🤖 AI Summary
Image forgery localization models are highly vulnerable to adversarial perturbations, leading to severe degradation in localization accuracy. To address this, this work introduces the first adversarial defense framework for forgery localization, proposing a two-stage robust training paradigm: Forgery-Feature Alignment (FFA) and Mask-guided Refinement (MgR), which jointly balance perturbation generation accuracy and generalization. The method incorporates an Adversarial Noise Suppression Module (ANSM), channel-wise KL-divergence minimization, dual-mask constraints, and feature-distribution alignment. Extensive experiments demonstrate that our approach restores localization accuracy to the clean-input baseline under diverse adversarial attacks—including FGSM, PGD, and CW—while incurring negligible performance loss on unperturbed forged images. Notably, the framework maintains high fidelity and robustness without compromising detection sensitivity. To foster reproducibility and further research, we publicly release both the source code and a dedicated anti-forensics benchmark dataset.
📝 Abstract
Recent advances in deep learning have significantly propelled the development of image forgery localization. However, existing models remain highly vulnerable to adversarial attacks: imperceptible noise added to forged images can severely mislead these models. In this paper, we address this challenge with an Adversarial Noise Suppression Module (ANSM) that generate a defensive perturbation to suppress the attack effect of adversarial noise. We observe that forgery-relevant features extracted from adversarial and original forged images exhibit distinct distributions. To bridge this gap, we introduce Forgery-relevant Features Alignment (FFA) as a first-stage training strategy, which reduces distributional discrepancies by minimizing the channel-wise Kullback-Leibler divergence between these features. To further refine the defensive perturbation, we design a second-stage training strategy, termed Mask-guided Refinement (MgR), which incorporates a dual-mask constraint.

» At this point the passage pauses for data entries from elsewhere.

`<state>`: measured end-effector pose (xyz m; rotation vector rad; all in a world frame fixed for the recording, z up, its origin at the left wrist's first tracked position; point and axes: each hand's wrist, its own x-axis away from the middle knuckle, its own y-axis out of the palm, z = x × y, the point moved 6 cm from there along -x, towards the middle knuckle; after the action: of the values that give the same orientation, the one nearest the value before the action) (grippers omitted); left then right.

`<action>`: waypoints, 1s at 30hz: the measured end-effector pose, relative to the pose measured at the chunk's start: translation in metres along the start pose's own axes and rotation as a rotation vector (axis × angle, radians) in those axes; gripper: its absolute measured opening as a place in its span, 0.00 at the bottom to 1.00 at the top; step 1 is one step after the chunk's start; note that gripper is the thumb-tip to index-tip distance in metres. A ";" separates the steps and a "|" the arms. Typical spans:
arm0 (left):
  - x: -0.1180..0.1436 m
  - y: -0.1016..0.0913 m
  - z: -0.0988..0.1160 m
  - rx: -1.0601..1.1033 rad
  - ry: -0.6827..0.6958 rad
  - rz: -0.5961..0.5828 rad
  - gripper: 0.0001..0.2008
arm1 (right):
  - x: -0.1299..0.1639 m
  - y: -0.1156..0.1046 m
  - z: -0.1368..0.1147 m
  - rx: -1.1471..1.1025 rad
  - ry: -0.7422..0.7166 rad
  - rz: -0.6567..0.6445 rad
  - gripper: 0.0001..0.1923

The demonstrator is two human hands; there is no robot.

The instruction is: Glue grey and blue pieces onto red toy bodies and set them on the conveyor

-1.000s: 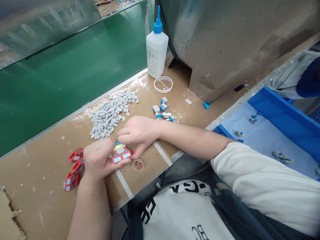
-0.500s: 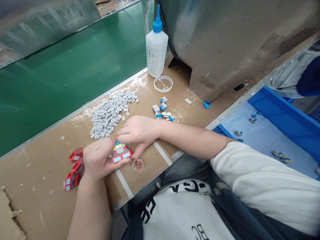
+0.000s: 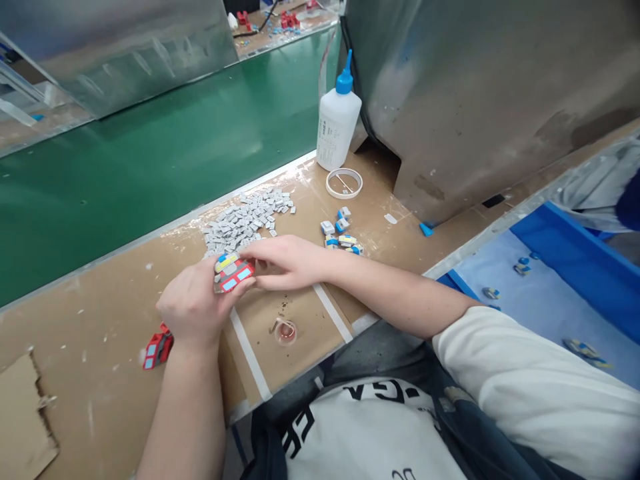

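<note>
My left hand [image 3: 193, 300] is closed round a small red toy vehicle [image 3: 234, 275] with light-blue windows and a yellow, grey and blue top. My right hand [image 3: 287, 262] grips the same toy from its right side, thumb below and fingers at the upper edge. Just beyond the hands spreads a heap of small grey tiles [image 3: 245, 220]. Beside my left wrist lies another red toy part [image 3: 159, 347], partly hidden by the arm. Small white, blue and yellow parts [image 3: 343, 233] sit past my right forearm.
A white bottle [image 3: 339, 127] with a blue nozzle stands at the back, near a tape ring [image 3: 344, 183]. A small clear cup [image 3: 285, 331] is near the front edge. At right is a blue tray [image 3: 580, 240] with several small parts. Torn cardboard [image 3: 25, 417] lies left.
The view has shifted, so the scene sits lower and further right. Both hands have moved the toy up, away from the cup and toward the grey tiles, turning it slightly.
</note>
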<state>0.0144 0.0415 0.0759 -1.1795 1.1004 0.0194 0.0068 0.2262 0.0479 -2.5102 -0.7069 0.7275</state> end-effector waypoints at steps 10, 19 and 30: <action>-0.001 -0.002 0.002 0.110 -0.013 0.020 0.35 | 0.000 0.035 0.011 -0.846 0.290 0.058 0.23; -0.012 0.003 0.010 0.466 -0.104 -0.058 0.27 | -0.001 0.027 0.001 -0.793 0.263 0.062 0.16; -0.013 0.002 0.012 0.480 -0.107 -0.075 0.19 | -0.001 0.027 -0.003 -0.721 0.283 0.068 0.17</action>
<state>0.0152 0.0578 0.0828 -0.7765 0.9004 -0.2263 0.0174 0.2042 0.0360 -3.2007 -0.8972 0.1184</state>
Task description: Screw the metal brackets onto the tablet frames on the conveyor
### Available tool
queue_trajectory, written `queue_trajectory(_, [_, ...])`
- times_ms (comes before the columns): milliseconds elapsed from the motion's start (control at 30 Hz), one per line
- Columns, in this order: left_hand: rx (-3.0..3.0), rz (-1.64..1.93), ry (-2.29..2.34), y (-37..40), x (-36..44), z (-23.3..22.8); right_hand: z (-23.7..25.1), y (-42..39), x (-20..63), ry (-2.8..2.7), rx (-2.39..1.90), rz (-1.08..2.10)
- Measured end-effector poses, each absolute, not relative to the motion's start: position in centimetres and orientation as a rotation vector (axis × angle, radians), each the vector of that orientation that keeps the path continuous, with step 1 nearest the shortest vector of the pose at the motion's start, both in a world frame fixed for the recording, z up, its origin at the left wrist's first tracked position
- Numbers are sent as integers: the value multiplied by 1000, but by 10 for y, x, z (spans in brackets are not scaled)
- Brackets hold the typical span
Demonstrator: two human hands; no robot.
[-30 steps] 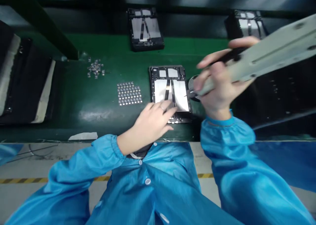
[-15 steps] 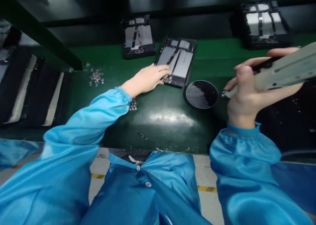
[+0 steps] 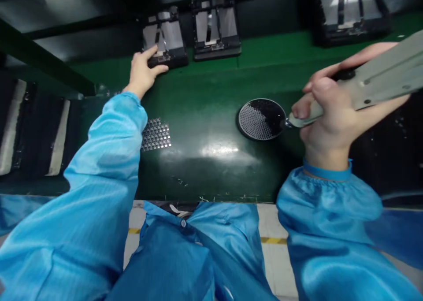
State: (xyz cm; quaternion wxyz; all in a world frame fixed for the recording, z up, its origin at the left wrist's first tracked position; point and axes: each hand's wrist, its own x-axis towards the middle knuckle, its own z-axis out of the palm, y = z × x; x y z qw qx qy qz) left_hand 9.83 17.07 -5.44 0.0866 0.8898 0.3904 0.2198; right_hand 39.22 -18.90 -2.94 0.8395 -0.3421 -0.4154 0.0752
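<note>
Overhead, 3 open tablets (image 3: 164, 39), 1 round dish (image 3: 261, 119), 1 screwdriver (image 3: 370, 87).

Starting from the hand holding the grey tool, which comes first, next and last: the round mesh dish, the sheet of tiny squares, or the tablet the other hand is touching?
From the right hand:
1. Round mesh dish, just beside it, at the grey tool's tip.
2. Sheet of tiny squares, across the green belt, by the left sleeve.
3. Tablet under the left hand, at the belt's far edge.

The grey tool (image 3: 380, 83) and far-right device (image 3: 350, 10) run off the frame's edges.
</note>
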Motion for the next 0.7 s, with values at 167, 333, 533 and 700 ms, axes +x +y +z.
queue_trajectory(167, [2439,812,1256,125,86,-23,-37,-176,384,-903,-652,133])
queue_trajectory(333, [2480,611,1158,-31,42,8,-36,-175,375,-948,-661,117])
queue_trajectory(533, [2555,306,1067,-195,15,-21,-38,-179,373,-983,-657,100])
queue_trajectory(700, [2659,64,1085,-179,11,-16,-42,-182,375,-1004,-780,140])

MgR ensures that the perturbation remains effective for both adversarial and original forged images, recovering forgery localization accuracy to their original level. Extensive experiments across various attack algorithms demonstrate that our method significantly restores the forgery localization model's performance on adversarial images. Notably, when ANSM is applied to original forged images, the performance remains nearly unaffected. To our best knowledge, this is the first report of adversarial defense in image forgery localization tasks. We have released the source code and anti-forensics dataset.